Since this is a toy problem, I will provide a solution that will work for any problem that has the structure $xy, y\in\{0,1\}$, including your actual problem.

The reformulation

$xy$ can be linearized by replacing $xy$ with an auxiliary variable and adding the following constraints:

\begin{aligned} x_ly-w\le0\\ w-x_uy\le0\\ w-x+x_l(1-y)\le0\\ -w+x-x_u(1-y)\le0\\ xy_l\le w\le xy_u \end{aligned}

where $x_l,x_u$ are parameters specifying the lower and upper bounds of $x$.
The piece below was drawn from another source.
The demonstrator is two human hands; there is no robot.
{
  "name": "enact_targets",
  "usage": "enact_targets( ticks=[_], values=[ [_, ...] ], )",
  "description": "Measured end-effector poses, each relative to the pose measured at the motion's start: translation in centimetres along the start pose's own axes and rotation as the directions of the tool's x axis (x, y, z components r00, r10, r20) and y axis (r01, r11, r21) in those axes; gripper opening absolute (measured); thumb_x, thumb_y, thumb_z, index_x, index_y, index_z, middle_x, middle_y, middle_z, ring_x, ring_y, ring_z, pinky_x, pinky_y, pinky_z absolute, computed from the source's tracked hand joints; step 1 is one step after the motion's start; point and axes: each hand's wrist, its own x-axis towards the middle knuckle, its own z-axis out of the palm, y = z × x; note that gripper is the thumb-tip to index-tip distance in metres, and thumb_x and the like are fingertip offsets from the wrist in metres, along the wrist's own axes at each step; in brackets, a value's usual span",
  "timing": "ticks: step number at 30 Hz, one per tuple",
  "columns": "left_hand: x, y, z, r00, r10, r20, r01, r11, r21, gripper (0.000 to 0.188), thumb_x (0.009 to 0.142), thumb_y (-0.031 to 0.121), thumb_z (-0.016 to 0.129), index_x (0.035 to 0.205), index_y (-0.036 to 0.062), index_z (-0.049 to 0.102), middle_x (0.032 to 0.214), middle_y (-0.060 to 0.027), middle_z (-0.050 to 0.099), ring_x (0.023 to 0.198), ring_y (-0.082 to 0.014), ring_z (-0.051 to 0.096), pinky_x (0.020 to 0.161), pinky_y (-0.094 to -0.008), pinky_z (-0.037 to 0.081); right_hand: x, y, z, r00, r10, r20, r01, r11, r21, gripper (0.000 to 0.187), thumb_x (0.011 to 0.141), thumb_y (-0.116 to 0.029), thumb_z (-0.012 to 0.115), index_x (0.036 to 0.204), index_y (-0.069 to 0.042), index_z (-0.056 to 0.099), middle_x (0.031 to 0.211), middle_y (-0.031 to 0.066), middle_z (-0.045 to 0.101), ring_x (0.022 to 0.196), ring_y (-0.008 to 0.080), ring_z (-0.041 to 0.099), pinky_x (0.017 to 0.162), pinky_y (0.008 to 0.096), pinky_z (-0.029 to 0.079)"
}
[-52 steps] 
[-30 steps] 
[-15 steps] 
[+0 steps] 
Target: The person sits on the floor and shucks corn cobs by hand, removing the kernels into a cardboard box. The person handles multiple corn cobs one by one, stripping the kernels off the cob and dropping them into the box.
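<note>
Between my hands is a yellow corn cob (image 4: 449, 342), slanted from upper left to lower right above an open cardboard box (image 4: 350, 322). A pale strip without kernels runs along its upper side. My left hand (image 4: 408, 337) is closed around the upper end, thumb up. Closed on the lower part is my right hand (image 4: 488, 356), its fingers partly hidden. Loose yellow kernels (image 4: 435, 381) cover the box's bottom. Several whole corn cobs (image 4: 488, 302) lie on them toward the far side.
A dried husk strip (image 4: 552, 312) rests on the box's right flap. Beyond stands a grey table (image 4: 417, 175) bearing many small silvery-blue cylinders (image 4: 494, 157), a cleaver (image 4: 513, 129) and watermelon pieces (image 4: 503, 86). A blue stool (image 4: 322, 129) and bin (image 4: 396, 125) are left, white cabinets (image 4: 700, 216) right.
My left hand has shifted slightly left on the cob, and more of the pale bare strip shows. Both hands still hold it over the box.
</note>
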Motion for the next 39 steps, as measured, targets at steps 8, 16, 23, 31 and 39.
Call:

Reformulating automatically

The easiest way (and the only one that is free) to do this automatically for any problem where this structure is present, is to use our own Octeract Reformulator, which is free to use. It will perform the linearisation for every bilinear term even if your problem only partially has this structure and the rest is e.g. logarithms or cosines or other complicated functions.

You just need to install Octeract Engine (which is also free), grab the reformulation file from our GitHub repo, and copy-paste the following in a Python file:

from octeract import *
from LinearizeBilinearContBinary import LinearizeBilinearContBinaryMod

m = Model()
m.import_model_file('model.nl')

m.apply_mod(LinearizeBilinearContBinaryMod)

print(m)

m.write_problem_to_NL_file('/my/file/name.nl')
#m.write_problem_to_LP_file('/my/file/name.lp')
#m.write_problem_to_MPS_file('/my/file/name.mps')
#m.write_problem_to_GAMS_file('/my/file/name.gms')

This will produce a new file in your desired format which will contain the reformulated problem. You can then solve this with any solver/modelling language you want.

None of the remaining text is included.